Select Committee on Assisted Dying for the Terminally Ill Bill Minutes of Evidence


Examination of Witnesses (Questions 200 - 221)

THURSDAY 14 OCTOBER 2004

WITNESSES: MRS PHYLLIS BOWMAN, MRS CLAIRE CURTIS-THOMAS MP, MRS PAMELA VACK, PROFESSOR TIMOTHY MAUGHAN and PROFESSOR ALAN JOHNSON

  Q200  Lord McColl of Dulwich: For many years I have been involved in palliative care and was part of setting up the first hospice for people dying of AIDS in Europe in Hackney. I must say I am rather irritated by constant criticism that I was a hypocrite in saying that I was relieving symptoms with heroin and morphine when really I had in mind to kill them. It seems to be that this criticism was based on an ignorance of elementary pharmacology, because the dose of heroin to relieve symptoms is a fraction of the dose required to kill— which is, after all, the definition of a good drug. My specific question to Professor Maughan is— could he say something, as he mentioned something about sedation, about the difference between sedation and killing?

  Professor Maughan: In all good palliative care and in all good medicine we should be giving the dose of treatment that accomplishes the relief of the symptom. What we want to do is provide the minimum effective dose. For most patients that is very easily achieved without any perturbation of their consciousness, and so we have patients driving cars around the place on stable and relatively high doses of morphine because it controls their pain.
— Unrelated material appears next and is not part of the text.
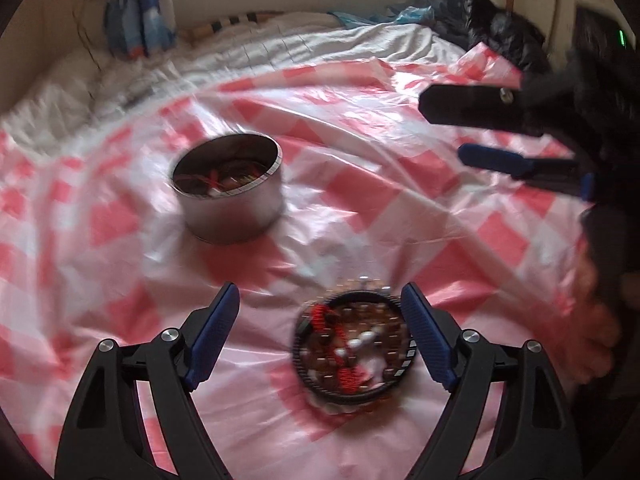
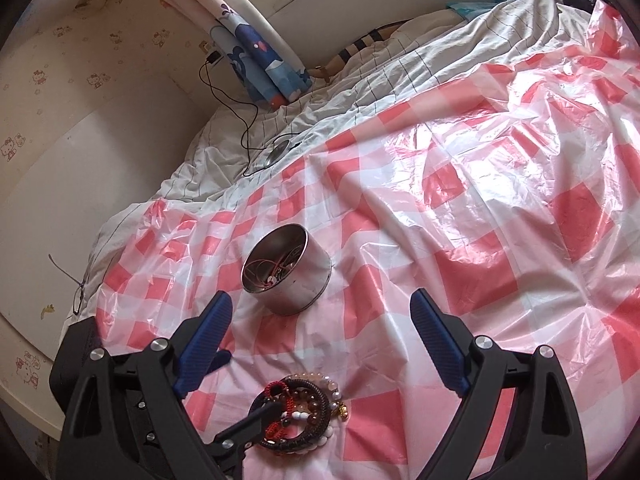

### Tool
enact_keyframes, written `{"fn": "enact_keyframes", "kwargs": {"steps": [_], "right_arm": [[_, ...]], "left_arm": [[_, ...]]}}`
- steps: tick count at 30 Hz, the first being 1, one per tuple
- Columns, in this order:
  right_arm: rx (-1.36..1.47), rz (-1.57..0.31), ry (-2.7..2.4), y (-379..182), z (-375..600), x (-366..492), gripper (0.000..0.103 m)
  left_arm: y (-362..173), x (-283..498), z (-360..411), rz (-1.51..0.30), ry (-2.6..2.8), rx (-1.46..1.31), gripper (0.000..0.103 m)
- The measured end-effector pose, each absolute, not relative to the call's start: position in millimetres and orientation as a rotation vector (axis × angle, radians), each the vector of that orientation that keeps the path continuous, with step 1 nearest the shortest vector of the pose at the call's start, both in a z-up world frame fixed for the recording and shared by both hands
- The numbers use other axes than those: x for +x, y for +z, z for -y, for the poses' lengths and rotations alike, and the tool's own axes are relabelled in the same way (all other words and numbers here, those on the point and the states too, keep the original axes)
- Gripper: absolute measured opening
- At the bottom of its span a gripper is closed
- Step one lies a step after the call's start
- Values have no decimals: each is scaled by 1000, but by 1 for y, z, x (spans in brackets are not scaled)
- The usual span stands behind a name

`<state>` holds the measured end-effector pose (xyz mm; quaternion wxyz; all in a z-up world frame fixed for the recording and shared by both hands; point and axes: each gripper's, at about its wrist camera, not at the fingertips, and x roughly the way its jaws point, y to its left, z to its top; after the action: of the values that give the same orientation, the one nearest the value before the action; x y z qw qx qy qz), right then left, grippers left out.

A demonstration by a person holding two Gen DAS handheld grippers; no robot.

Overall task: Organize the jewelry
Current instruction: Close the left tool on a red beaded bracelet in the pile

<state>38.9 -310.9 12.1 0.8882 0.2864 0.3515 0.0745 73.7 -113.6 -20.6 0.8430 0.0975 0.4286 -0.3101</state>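
A pile of jewelry (image 1: pixel 354 344), made of dark bead bracelets, red cord and white beads, lies on the pink checked plastic sheet (image 1: pixel 440 240). My left gripper (image 1: pixel 320 320) is open around it, with the pile close to the right-hand pad and no pad pressing on it. A round metal tin (image 1: pixel 228 188) with some jewelry inside stands farther back to the left. My right gripper (image 1: pixel 472 128) hangs open at the upper right, holding nothing. In the right wrist view the right gripper (image 2: pixel 322 332) stands open between the tin (image 2: pixel 286 276) and the pile (image 2: pixel 298 412), and the left gripper (image 2: pixel 244 390) reaches in from the lower left.
The sheet covers a bed with a white quilt (image 2: pixel 360 76) behind it. A black cable (image 2: pixel 248 132) and a small round thing lie on the quilt near a blue curtain (image 2: pixel 264 68). Dark clothes (image 1: pixel 500 36) are heaped at the back right. A person's hand (image 1: pixel 592 320) shows at the right.
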Motion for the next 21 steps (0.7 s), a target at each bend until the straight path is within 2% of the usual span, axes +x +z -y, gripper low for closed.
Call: {"fn": "enact_keyframes", "kwargs": {"steps": [2, 6, 9, 12, 15, 17, 20, 21], "right_arm": [[602, -728, 145, 11, 316, 41, 87], [623, -722, 138, 10, 325, 42, 87], [632, -723, 138, 9, 327, 44, 87], [634, -724, 144, 9, 327, 44, 87], [631, -727, 153, 9, 325, 45, 87], [630, -730, 157, 9, 323, 45, 87], [631, -735, 161, 7, 322, 46, 87], [631, -736, 162, 7, 321, 46, 87]], "left_arm": [[-21, 87, 101, -962, -706, 70, 73], [-23, 106, 78, -1012, -744, -96, 73], [-25, 102, 80, -998, -753, -33, 72], [-23, 90, 93, -948, -754, 119, 65], [-26, 74, 108, -895, -747, 279, 49], [-30, 71, 113, -892, -742, 334, 26], [-34, 71, 115, -906, -752, 353, 8], [-34, 71, 114, -904, -771, 348, 5]]}}
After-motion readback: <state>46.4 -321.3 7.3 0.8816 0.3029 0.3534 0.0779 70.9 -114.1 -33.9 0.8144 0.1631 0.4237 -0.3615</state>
There are a few patients where that is not achievable and where you have to increase the dose gradually to a level where actually the patient is sedated, because their pain is such that you cannot get that therapeutic window that we want, that we are aiming for. That is the situation that we are talking about. The intent is still the same; the intent is to relieve suffering. The principle of practice is still the same—you are looking for the minimum effective dose but the situation is such that the minimum effective dose is a sedation dose. Although it is a hard case, it does not alter the principles or the practice of standard palliative medicine.

  Chairman: Does anyone who has not asked a question yet wish to do so? I am going to ask one or two. Lord Joffe?

  Q201  Lord Joffe: I would like to ask a number of questions. Mrs Vack, I respect your courage and your views in respect of your own life. At a previous session of this Committee a Mr Barclay, who was a retired surgeon who has Motor-Neurone Disease, gave evidence that he would wish to end his life before he became totally incapacitated. Clearly, as a surgeon he knew all about the available options. Would you respect his views in relation to his life?

  Mrs Vack: Yes, I would respect his own personal view point and the evidence that he would be well aware of. I have been asked this question on a number of occasions in interview. When things get worse, which they will, one loses ground quite quickly with all this and loses movement. When this happens, I am personally completely confident that I would—even if I lost all movement, which is quite possible—still retain my mind with Motor-Neurone, my sight and my hearing. I would say that those three faculties are precious and they can provide me with some quality of life. The answer to that question is—No, at no point would I request assisted suicide.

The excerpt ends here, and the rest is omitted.